Here is the introductory essay to the series.
Note: The purpose of this series is to enable readers to engage in an interesting thought experiment through a series of essays defending a hypothetical constitutional amendment. The hypothetical constitutional amendment considered in these essays has not been officially proposed or introduced in any legislative assembly, and the author does not engage in lobbying or legislative advocacy or present these essays for such purposes. It is all merely an exercise in the interest of stimulating debate.
To the People of the United States of America:
Two political parties came into control of the city, one of which was called Plutis [Capital], the other Cheiromacha [Labour].
Of the 85 essays comprising The Federalist, the ninth and tenth are devoted to the question that America’s authoritarian political trajectory now compels us to return to: the Constitution’s ability to quell domestic popular faction.
Alexander Hamilton opened Federalist No. 9 in allusion to anacyclosis, recounting the succession of revolutions endured by Greek and Italian states. And he referenced the Lycurgan brake in extolling modern improvements to ancient political theory, citing as his first example “the regular distribution of power into distinct departments”. Our previous essay nevertheless concluded that the Constitution is utterly powerless to suppress the domestic economic faction we now confront. This strain of economic faction arises chiefly from extreme wealth concentration, and although the Constitution authorises Congress to regulate every species of commerce, it imposes upon it no duty to protect the middling share of national prosperity.
It was not until Federalist No. 10 that the socioeconomic aspects of domestic popular faction were introduced into the series.

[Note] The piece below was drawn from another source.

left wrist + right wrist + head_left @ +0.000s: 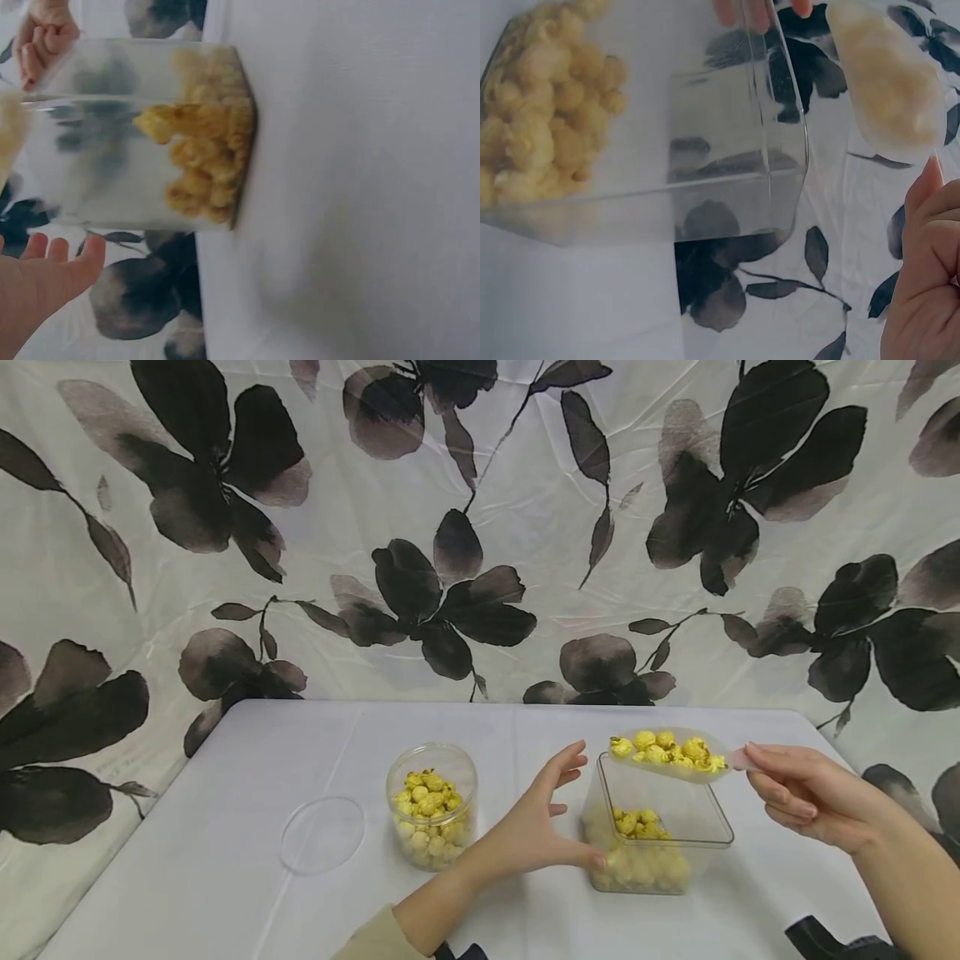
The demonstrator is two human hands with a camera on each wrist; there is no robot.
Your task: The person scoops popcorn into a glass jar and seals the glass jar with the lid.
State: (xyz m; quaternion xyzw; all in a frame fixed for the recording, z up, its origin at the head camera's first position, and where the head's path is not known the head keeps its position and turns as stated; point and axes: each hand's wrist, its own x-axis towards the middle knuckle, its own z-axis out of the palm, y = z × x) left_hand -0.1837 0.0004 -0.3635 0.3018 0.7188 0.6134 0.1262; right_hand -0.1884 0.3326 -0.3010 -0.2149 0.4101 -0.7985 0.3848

In Madison’s first contribution to it he famously declared that “the most common and durable source of factions has been the various and unequal distribution of property.” But though he here entered the waters of political economy, he kept to the shallow end. Aside from vaguely referencing “different and unequal faculties of acquiring property” and “a rage for paper money, for an abolition of debts, for an equal division of property, or for any other improper or wicked project” that celebrated essay investigated neither the specific causes nor the ultimate effects of extreme wealth concentration.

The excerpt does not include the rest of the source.